Pilot Galeri, 10 Eylül – 22 Ekim 2022 tarihleri arasında Ali Miharbi’nin ‘Serbestlik Dereceleri’ başlıklı, galerideki üçüncü solo sergisine ev sahipliği yapıyor.
Sergi, insanın içinde var olduğu çevrenin fiziksel ve düşünsel hareket olanaklarını çeşitli yollardan sınayarak izleyicisine bu olanakların inceliklerini çeşitli araçlar ve mekâna özgü yerleştirmeler ile gözlemleme ve deneyimleme şansı veriyor.
Kontrol teorisinde sıklıkla kullanılan “serbestlik dereceleri” terimi, bir sistemin parçalarının hareket çeşitliliğini ifade eder. Daniel Dennett, organizmaları ve çevrelerini de sistemler olarak ele alır ve terimi insan özgürlüğü bağlamında inceler; insanın fiziksel ve düşünsel özgürlük seviyesi ile verebileceği kararların sınırlılığı arasında bir karşılaştırma yapar. Bir noktada, kişinin fiziksel hareket alanı kısıtlı olduğu halde düşünsel potansiyelinin ne kadar geniş olduğunu vurgular. Ali Miharbi’nin Serbestlik Dereceleri, tam olarak bu iki paralel çizgi arasındaki alanın sergisidir.
Orta Çağ’da büyüsel düşünce biçimi ile mantıksal olasılıkları bir araya getirmiş olan ve günümüzün bakışıyla ön-bilgisayar sistemleri olarak kabul edilen kodlanmış tekerlek mekanizmaları, Miharbi’nin Geçişli Fiiller ve Çok Güzel eserlerine ilham kaynağı olur. Çeşitli durumları ve olayları rastgele karıştıran bu mekanizmalar, aynı zamanda modernite öncesinde kehanet araçları olarak da kullanılmıştır. Bu tarihsel arka plandan yola çıkan Miharbi, bilim öncesi düşünceyi besleyen bu araçların, o zamanlar kullanıldığı hâliyle geleceği tahmin etmek veya mutlak bir gerçekliği ortaya çıkarmak yerine, insanın önündeki seçeneklere ve aksi takdirde fark edilmeyecek alternatif rotalara yönelik farkındalık yaratmaya yardımcı olabileceğini iddia eder.

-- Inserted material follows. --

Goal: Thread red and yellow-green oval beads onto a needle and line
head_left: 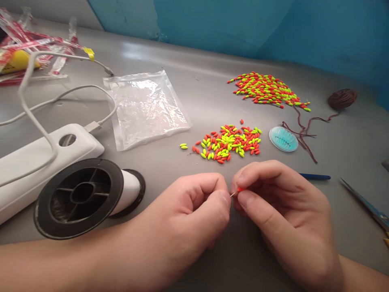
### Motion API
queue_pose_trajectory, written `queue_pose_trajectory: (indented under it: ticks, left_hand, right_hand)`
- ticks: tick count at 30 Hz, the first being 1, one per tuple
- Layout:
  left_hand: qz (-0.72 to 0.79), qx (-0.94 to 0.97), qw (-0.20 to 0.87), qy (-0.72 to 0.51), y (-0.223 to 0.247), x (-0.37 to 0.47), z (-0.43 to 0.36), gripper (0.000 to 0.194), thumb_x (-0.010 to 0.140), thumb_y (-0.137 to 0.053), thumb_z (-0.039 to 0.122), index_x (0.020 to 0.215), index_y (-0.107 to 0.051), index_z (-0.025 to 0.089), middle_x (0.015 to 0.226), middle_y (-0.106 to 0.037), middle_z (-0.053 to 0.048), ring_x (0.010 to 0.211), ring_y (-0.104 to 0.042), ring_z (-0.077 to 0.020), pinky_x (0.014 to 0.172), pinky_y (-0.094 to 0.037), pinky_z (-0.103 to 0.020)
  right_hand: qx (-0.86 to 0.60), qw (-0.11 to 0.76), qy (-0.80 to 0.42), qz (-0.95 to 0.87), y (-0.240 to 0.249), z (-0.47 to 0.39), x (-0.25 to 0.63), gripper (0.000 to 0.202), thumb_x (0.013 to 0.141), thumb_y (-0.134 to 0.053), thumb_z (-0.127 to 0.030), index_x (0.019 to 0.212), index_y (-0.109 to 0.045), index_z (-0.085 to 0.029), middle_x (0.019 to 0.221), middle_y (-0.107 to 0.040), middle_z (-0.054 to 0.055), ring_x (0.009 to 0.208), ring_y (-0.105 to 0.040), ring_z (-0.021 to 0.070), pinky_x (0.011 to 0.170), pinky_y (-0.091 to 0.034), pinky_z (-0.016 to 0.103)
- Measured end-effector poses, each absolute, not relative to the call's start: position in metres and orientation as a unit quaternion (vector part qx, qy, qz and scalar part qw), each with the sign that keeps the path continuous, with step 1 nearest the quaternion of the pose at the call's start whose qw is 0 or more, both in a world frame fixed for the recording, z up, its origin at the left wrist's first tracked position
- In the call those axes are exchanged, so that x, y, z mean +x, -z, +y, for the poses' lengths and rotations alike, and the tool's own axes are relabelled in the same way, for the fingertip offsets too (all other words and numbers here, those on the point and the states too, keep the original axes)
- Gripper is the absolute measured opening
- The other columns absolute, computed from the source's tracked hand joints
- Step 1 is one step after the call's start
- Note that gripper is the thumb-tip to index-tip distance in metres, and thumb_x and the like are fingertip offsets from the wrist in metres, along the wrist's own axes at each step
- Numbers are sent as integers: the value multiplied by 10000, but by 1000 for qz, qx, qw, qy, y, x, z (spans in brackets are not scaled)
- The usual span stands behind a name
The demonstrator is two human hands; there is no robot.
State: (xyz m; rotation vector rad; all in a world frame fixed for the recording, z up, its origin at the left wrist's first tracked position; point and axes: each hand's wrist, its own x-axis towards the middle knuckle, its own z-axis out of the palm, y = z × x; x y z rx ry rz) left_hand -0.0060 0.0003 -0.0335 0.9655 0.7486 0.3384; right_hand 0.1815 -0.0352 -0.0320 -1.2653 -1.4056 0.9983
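The right hand pinches a small red bead between thumb and forefinger, the other fingers curled under. The left hand meets it tip to tip, its thumb and forefinger pressed together on a thin needle or wire whose end points into the bead; too little of it shows to tell which it is. Both hands rest near the front edge of the grey worktop.

Just beyond the fingers lies a loose pile of red and yellow-green beads, with a few strays to its left. Right of the pile sits a round blue needle case, touched by a brown thread that runs back to a small brown ball of thread near the wall. A second heap of beads, these seemingly strung, lies farther back. A blue stick lies behind the right hand, and scissors at the right edge.

Left of the hands a black spool lies on its side, beside a white power bank with a white cable. A clear plastic bag lies behind them, and red-and-white wrappers in the far left corner.
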Motion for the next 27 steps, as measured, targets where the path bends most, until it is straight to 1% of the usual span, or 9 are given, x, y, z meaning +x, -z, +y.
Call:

Sergi, izleyiciye etkileşimli eserler aracılığıyla kendilerinin farkında olmadıkları potansiyelleri hakkında bilgi edinebileceği bir kaynak sunar. Tesla Vanası, sergi için mekâna özel bir yerleştirme olarak üretilen ve galeri alanının mimarisine müdahale eden bir iştir. Ziyaretçileri hareket eden, duran ve yön değiştiren akışkan parçacıklar olarak hayal eder. Mekândaki izleyicilerin hareketini sınırlayan yapısı nedeniyle izleyici normalde tercih etmeyeceği şekillerde hareket etmeye zorlar ve bir noktada izleyicinin kendi “serbestlik derecesini” sorgulatır. Su Hattı, insanlığa yönelik ekolojik tehditlerden ve dünya ile insan arasındaki ilişkideki en büyük çevresel tehlikelerden biri olan “deniz seviyesindeki yükselmeyi” akla getirir. Pilot Galeri’nin duvarı, dikkatli hesaplamalarla bulunduğu coğrafi konumun deniz seviyesine yakınlığına göre işaretlenmiştir. Olası bir felaket senaryosunda bu işin karşısındaki izleyicinin, galeri alanının ve İstanbul’un içinde bulunabileceği durum ise, izleyicinin hayaline bırakılmıştır. Duygu Uzayı Rotaları #2022.06.10_2, sadece makine ya da algoritma tarafından yapılmayan, makine yeteneklerinden yararlanarak anlamlı bir sonuç üretebilen ve insanlar ve makinelerin işbirliği yaptığında ortaya çıkabilen bir çalışma örneği olarak karşımıza çıkar. Miharbi, modern psiko-dilbilimsel deneylere dayanarak üç boyutlu kavramsal bir uzayda binlerce rastgele rota içinde düzenli aralıklarla durma noktalarını (ve o noktaya en yakın üç kelimeyi) işaretlemek için bir bilgisayar programı kullanarak döngüsel yolculuklar üretir. Kelimelerin çağrışımlarına göre ilişkilendirilmiş iki veya üç boyutlu baskılar, sünger parçaları, asansör ağırlıkları ve bitki çayları gibi çeşitli nesneler, özellikle işi deneyimleyen herkesin yola çıkılan kavramsal yolculuk ile bağlantı kurabilmeleri için olabildiğince bağlamsız nesneler olarak yerleştirmede yerlerini almışlardır.